Among the entries below, find all lines that include "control" and copy them.

** Opening INFORMATION PROVIDED block **

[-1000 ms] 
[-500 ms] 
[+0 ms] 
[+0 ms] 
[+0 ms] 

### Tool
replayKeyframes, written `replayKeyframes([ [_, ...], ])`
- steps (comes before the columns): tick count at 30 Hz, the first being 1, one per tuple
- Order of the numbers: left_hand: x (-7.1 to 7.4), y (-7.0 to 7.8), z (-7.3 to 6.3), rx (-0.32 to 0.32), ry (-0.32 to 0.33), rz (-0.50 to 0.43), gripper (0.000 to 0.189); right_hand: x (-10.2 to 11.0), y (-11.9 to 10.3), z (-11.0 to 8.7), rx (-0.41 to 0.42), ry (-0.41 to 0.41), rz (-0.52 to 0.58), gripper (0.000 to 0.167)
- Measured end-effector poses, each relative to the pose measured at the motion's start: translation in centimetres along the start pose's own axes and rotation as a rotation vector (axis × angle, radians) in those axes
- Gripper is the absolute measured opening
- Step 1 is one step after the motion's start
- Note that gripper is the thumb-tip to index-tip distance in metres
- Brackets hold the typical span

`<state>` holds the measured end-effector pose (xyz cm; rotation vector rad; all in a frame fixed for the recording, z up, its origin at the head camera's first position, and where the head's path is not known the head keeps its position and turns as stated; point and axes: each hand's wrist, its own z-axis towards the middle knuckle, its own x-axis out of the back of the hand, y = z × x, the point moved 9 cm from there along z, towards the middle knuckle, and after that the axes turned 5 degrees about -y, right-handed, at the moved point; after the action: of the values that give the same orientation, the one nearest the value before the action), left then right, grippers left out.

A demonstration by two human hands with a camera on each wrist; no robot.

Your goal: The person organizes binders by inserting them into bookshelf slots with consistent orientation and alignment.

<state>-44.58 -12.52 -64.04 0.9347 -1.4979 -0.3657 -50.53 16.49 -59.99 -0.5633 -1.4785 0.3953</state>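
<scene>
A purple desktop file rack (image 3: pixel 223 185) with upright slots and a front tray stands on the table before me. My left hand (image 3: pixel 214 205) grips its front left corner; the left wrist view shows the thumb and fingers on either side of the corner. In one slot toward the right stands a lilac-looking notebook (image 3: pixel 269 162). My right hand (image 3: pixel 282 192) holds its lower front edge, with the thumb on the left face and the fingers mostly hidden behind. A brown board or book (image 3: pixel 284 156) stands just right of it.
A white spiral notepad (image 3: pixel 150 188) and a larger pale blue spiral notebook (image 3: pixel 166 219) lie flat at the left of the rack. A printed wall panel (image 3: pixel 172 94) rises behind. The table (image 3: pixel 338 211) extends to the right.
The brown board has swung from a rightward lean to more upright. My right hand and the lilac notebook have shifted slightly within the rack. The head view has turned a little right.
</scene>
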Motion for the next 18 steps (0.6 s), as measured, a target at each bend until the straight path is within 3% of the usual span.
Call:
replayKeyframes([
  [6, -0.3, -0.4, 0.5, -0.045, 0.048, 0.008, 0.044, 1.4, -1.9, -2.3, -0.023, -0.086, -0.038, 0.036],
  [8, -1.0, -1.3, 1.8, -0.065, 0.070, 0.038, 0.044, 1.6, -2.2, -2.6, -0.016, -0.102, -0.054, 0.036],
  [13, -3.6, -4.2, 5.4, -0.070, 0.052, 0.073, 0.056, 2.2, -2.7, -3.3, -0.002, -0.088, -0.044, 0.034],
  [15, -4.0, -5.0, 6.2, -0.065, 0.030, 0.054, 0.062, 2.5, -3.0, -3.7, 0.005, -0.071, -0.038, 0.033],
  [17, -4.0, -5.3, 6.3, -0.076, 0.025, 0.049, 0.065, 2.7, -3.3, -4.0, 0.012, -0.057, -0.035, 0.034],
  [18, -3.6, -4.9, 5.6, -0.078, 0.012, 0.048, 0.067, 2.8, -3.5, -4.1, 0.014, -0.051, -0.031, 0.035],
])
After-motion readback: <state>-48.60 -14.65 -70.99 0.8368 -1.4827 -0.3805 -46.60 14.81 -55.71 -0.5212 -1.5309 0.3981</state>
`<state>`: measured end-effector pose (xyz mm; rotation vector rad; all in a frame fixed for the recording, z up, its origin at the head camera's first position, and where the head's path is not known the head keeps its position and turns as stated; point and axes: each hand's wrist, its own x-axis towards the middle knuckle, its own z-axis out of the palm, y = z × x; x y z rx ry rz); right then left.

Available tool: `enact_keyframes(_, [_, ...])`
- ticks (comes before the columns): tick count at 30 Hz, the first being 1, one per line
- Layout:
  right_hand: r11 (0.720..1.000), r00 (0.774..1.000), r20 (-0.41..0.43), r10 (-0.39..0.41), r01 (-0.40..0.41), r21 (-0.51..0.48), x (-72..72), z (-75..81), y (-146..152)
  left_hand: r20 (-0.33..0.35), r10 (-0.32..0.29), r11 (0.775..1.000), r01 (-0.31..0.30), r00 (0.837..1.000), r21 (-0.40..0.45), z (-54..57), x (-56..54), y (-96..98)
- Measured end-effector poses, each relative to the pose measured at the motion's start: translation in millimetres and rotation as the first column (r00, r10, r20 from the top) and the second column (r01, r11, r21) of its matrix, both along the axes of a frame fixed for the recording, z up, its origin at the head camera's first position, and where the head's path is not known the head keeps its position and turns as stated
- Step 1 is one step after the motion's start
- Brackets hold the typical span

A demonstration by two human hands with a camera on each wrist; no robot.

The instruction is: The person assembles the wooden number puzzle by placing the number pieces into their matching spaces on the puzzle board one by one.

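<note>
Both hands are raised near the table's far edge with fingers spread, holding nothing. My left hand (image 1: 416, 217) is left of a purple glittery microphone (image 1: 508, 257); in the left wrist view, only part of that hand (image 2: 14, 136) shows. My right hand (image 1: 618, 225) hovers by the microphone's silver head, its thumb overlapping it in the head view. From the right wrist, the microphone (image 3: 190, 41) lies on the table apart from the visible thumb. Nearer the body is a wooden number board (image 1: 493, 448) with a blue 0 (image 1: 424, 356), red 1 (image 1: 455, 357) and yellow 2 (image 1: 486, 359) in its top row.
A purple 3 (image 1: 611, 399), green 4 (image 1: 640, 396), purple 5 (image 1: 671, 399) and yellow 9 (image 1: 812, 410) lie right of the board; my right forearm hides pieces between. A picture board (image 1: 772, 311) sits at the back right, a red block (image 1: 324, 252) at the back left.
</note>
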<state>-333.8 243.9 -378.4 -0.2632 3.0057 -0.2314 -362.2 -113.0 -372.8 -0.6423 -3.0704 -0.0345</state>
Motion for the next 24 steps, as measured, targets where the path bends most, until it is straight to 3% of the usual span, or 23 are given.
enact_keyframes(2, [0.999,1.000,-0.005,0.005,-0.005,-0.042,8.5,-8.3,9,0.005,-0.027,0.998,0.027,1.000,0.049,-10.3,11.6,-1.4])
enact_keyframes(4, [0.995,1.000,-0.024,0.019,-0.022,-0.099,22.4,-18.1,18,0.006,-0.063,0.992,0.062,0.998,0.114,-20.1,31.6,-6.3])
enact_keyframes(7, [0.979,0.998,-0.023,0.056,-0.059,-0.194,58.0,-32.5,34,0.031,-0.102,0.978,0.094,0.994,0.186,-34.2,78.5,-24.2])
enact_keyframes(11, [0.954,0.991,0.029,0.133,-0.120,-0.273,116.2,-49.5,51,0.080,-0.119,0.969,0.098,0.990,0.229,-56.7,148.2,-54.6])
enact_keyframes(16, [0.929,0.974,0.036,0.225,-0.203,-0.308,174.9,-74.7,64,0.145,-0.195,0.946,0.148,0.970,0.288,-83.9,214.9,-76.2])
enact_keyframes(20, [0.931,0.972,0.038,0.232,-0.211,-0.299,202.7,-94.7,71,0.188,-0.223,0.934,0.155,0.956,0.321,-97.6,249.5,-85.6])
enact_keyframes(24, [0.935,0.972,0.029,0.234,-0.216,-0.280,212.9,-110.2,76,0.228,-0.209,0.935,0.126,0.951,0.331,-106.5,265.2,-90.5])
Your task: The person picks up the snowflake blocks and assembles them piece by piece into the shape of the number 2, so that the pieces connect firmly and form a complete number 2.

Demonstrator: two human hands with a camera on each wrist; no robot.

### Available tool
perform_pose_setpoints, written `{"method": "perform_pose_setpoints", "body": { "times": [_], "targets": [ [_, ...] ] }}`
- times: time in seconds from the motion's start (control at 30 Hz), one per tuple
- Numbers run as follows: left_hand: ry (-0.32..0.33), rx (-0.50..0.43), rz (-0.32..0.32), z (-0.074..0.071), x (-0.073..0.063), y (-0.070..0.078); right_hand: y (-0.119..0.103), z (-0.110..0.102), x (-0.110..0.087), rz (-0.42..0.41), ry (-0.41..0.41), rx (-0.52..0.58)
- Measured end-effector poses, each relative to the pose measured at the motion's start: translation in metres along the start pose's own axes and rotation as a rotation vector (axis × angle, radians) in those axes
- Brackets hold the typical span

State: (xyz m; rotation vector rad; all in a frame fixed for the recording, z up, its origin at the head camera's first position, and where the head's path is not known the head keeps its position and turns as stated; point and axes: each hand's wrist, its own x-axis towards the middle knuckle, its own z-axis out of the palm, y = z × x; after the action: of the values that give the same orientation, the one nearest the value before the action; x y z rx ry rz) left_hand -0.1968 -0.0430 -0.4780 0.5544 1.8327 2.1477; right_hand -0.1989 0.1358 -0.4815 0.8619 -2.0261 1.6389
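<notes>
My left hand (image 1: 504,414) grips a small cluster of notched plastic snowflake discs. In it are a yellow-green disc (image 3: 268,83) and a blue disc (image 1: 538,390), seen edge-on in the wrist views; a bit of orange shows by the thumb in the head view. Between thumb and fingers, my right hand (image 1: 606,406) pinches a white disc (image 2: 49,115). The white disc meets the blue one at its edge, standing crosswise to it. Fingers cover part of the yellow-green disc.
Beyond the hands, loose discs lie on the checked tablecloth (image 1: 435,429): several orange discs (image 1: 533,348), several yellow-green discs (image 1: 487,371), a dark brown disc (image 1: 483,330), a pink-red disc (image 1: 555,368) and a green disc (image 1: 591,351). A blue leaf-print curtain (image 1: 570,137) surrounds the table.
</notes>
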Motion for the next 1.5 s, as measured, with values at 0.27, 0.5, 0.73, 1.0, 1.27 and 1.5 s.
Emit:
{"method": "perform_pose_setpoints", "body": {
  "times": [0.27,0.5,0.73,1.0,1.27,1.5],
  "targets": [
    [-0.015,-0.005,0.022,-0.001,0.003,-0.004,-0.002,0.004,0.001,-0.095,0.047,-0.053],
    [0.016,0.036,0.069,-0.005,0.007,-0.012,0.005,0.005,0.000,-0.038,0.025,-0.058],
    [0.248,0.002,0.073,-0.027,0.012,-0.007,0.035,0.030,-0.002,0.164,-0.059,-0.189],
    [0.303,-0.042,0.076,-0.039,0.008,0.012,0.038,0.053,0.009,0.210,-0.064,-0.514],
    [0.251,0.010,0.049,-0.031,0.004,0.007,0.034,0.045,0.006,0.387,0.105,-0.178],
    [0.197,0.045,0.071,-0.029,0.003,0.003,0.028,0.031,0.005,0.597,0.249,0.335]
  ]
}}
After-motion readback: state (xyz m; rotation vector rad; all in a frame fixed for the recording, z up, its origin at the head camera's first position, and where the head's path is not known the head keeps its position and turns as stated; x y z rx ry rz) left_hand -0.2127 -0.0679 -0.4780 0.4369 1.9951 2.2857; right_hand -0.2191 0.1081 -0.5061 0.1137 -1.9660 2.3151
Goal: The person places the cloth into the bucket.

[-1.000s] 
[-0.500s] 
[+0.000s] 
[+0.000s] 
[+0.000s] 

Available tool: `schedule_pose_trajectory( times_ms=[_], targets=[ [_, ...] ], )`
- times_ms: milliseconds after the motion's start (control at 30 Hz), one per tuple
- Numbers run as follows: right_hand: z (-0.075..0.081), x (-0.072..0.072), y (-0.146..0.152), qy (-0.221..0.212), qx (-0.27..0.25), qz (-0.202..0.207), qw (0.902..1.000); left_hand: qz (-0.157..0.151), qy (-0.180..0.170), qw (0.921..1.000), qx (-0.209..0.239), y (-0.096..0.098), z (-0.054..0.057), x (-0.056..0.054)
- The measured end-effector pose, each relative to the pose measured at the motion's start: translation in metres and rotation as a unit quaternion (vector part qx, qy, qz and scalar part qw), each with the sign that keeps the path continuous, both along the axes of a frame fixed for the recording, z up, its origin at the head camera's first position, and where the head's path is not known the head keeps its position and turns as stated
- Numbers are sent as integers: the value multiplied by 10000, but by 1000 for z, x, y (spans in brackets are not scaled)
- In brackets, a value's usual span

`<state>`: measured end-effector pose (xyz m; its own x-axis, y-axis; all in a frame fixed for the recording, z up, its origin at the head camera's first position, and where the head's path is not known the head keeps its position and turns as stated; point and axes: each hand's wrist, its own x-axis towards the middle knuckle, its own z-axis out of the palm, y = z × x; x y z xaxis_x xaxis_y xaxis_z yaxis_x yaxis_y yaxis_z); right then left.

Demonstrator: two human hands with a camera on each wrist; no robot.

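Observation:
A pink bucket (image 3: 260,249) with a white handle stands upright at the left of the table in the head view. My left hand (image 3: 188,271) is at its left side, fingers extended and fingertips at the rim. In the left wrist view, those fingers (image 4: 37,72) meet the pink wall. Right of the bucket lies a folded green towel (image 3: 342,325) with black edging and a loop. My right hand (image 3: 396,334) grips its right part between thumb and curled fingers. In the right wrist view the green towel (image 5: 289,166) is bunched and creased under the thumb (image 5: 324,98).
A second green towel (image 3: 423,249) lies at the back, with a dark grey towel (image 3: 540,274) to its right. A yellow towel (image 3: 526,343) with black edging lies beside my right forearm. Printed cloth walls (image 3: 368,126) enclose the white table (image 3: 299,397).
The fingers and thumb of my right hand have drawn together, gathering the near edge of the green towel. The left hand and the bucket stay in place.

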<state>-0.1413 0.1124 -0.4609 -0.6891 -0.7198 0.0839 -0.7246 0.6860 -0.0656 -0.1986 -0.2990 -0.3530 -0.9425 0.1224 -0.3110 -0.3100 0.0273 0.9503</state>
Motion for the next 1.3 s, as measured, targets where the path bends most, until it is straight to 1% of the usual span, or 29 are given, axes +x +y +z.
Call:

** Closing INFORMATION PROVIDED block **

### REPLY
- times: time in seconds from the motion's start (control at 30 Hz), one per tuple
- times_ms: milliseconds after the motion's start (control at 30 Hz), one per tuple

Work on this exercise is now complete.